Example Call of the Object Service
Once the REST API has been successfully installed on an application server, provided the firewall rules have been set up correctly, it can be called by any client from the local network under the link “/dctm-rest” (example: http://vm-documentum-app-test:8080/dctm-rest for default Tomcat configuration). When calling up this URL, e.g. via the browser, you should then be able to see the following:

If the above link, adapted to local conditions, cannot be called either via the network or locally from the application server, the log files must be inspected. Most likely something failed during the installation of the REST API.

Clicking on the “Services” button would call “/dctm-rest/services” (example: http://vm-documentum-app-test:8080/dctm-rest/services).
The result, when the page is called up, should look something like this:

If you now call the first URL, for example, all Documentum repositories would be displayed:

The URLs contained in the entries could now be used to connect to the repositories using valid logon data, for example to execute a DQL query, check out a document, or similar.

With the appropriate knowledge of the architecture and function of REST services, training is relatively quick, since the Documentum REST API corresponds to a REST-compliant interface. In addition, OpenText provides many helpful tutorials and code examples that can be found on the Internet. OpenTexts code libraries, which are available in almost all common programming languages (Java, C#, Pyton, Swift, Ruby, Objective-C, AngularJS,…) on GitHub, complete the simple introduction.
Nevertheless, these GitHub libraries should be chosen with care, since you depend on the written code and the libraries can be adapted by the manufacturer at any time. Features could be different with a new patch and not work as before, which can lead to errors.
The other option would be to create a custom written code library that accesses the API. This ensures independence from the code libraries provided by OpenText and gives you more control over what happens in the foreground during development.

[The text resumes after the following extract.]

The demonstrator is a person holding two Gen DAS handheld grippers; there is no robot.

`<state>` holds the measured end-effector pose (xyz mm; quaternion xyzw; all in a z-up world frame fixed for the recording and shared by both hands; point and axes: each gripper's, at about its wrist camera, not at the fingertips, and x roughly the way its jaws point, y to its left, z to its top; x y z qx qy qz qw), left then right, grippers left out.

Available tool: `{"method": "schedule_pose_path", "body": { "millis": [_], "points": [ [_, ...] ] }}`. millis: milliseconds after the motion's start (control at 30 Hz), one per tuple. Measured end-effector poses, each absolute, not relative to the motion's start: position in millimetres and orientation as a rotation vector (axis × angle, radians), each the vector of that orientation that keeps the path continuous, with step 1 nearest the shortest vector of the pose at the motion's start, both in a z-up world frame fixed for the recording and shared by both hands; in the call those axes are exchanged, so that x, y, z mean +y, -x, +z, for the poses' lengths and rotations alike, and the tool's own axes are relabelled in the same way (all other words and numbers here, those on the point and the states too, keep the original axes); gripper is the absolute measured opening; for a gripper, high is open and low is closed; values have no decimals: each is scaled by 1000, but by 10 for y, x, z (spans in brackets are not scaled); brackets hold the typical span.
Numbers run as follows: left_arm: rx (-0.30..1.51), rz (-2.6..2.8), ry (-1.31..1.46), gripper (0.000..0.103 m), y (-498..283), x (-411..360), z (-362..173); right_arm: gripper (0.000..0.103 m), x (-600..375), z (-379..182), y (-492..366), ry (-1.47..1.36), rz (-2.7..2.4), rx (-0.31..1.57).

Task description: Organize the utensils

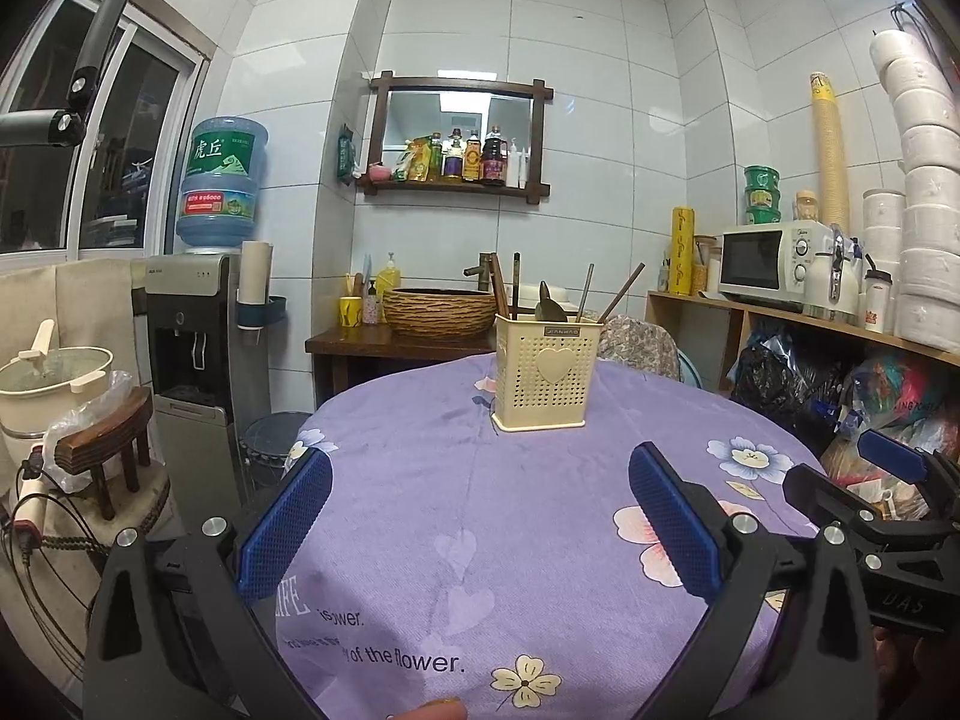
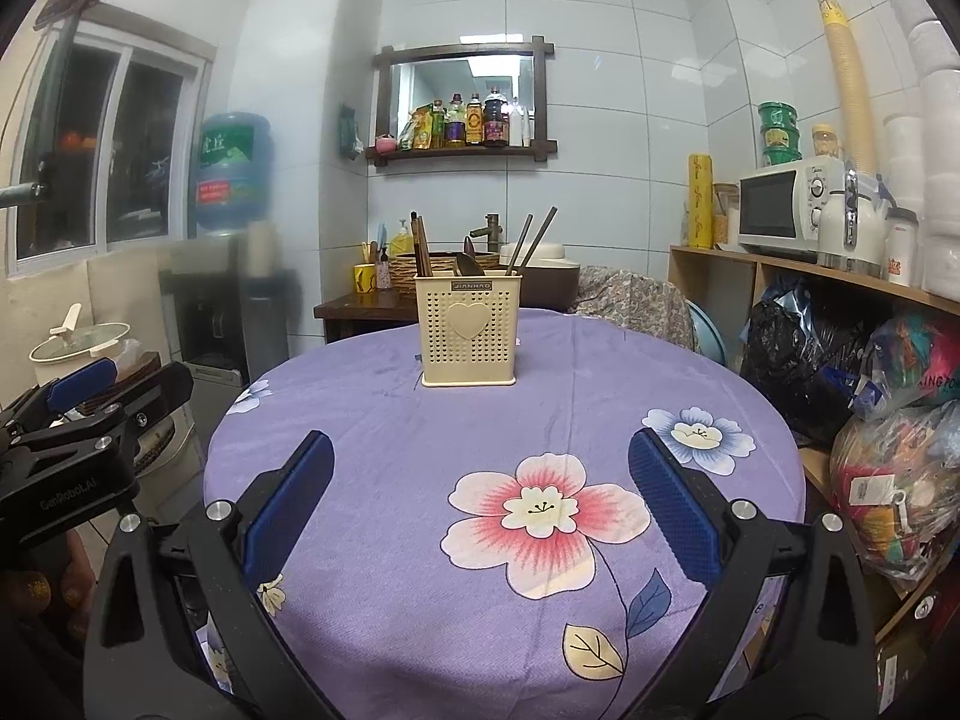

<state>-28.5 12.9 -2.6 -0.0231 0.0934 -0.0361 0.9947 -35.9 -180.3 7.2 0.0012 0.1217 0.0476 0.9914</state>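
Observation:
A cream perforated utensil holder (image 1: 545, 377) with a heart on its front stands upright at the far side of the round table; it also shows in the right wrist view (image 2: 468, 329). Chopsticks (image 1: 621, 293) and a spoon (image 1: 549, 306) stick up out of it. My left gripper (image 1: 480, 483) is open and empty, held above the near part of the table. My right gripper (image 2: 480, 468) is open and empty too, to the right of the left one. Each gripper shows at the edge of the other's view.
The table has a purple flowered cloth (image 2: 540, 414). A water dispenser (image 1: 192, 324) and a pot (image 1: 54, 384) stand at left. A shelf with a microwave (image 1: 774, 261) and full bags (image 2: 894, 462) stands at right. A dark side table with a basket (image 1: 438, 312) is behind.

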Motion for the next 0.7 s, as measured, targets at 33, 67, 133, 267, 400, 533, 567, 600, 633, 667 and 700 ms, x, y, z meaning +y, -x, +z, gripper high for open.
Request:
{"method": "schedule_pose_path", "body": {
  "millis": [33,67,133,267,400,533,567,600,633,667,700],
  "points": [
    [186,-73,45,98,284,129,-27,97,-1800,70,359,-1,95,242],
    [184,-72,43,98,285,129,-25,97,-1799,72,366,-1,94,240],
    [183,-73,43,98,289,129,-29,97,-1802,68,365,-1,93,239],
    [184,-73,43,98,290,131,-28,97,-1800,69,368,-1,94,240],
    [182,-71,42,98,291,132,-27,97,-1800,65,369,0,94,239],
    [182,-68,43,98,292,137,-26,97,-1797,68,368,1,92,238],
    [181,-67,43,98,298,138,-28,97,-1800,66,366,1,92,239],
    [181,-67,42,98,304,141,-28,97,-1800,65,367,1,93,239],
    [181,-68,42,98,304,141,-29,97,-1801,66,368,1,94,241],
    [181,-67,41,98,306,145,-27,97,-1799,61,365,1,94,241],
    [180,-66,41,98,306,140,-29,97,-1798,60,369,1,94,240]
  ]
}}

As already indicated in the point of the individual functions of Documentum REST Services, not every function of Documentum is enabled via the web interface described here in the standard system.
However, if functions that are urgently required for business logic are missing in the standard delivery of the REST API, they can be implemented using enhancements to the REST services. It should be noted that the familiarization is not quite as simple as, for example, for the initial entry of the creation of a document management client. However, thanks to the documentation of the REST API and good examples on the OpenText community page, most of the initial problems can be handled easily. It is implemented in Java and using the build management tool Apache Maven.

Docker Support
Since version 7.3, Documentum REST web services can officially be executed as a finished docker image in a Docker container. The support of Docker is in my opinion the right step to place the REST API as the primary web interface. Docker makes it easy to scale and migrate to other servers without much effort. For this reason, the finished REST API can be quickly integrated into the internal network and used, of course under the circumstances that the necessary Documentum infrastructure already exists.

Documentum REST web services offer a good and beginner-friendly way to interact with OpenText Documentum from self-implemented systems or clients. In my opinion, the quick training in the functionality and use of the API is especially positive. But you should be careful with special cases, because the implementation of an extension of the standard API is a time-consuming process and requires some training. The possibility of using the services from all possible programming languages and thus also with any operating system is also very nice.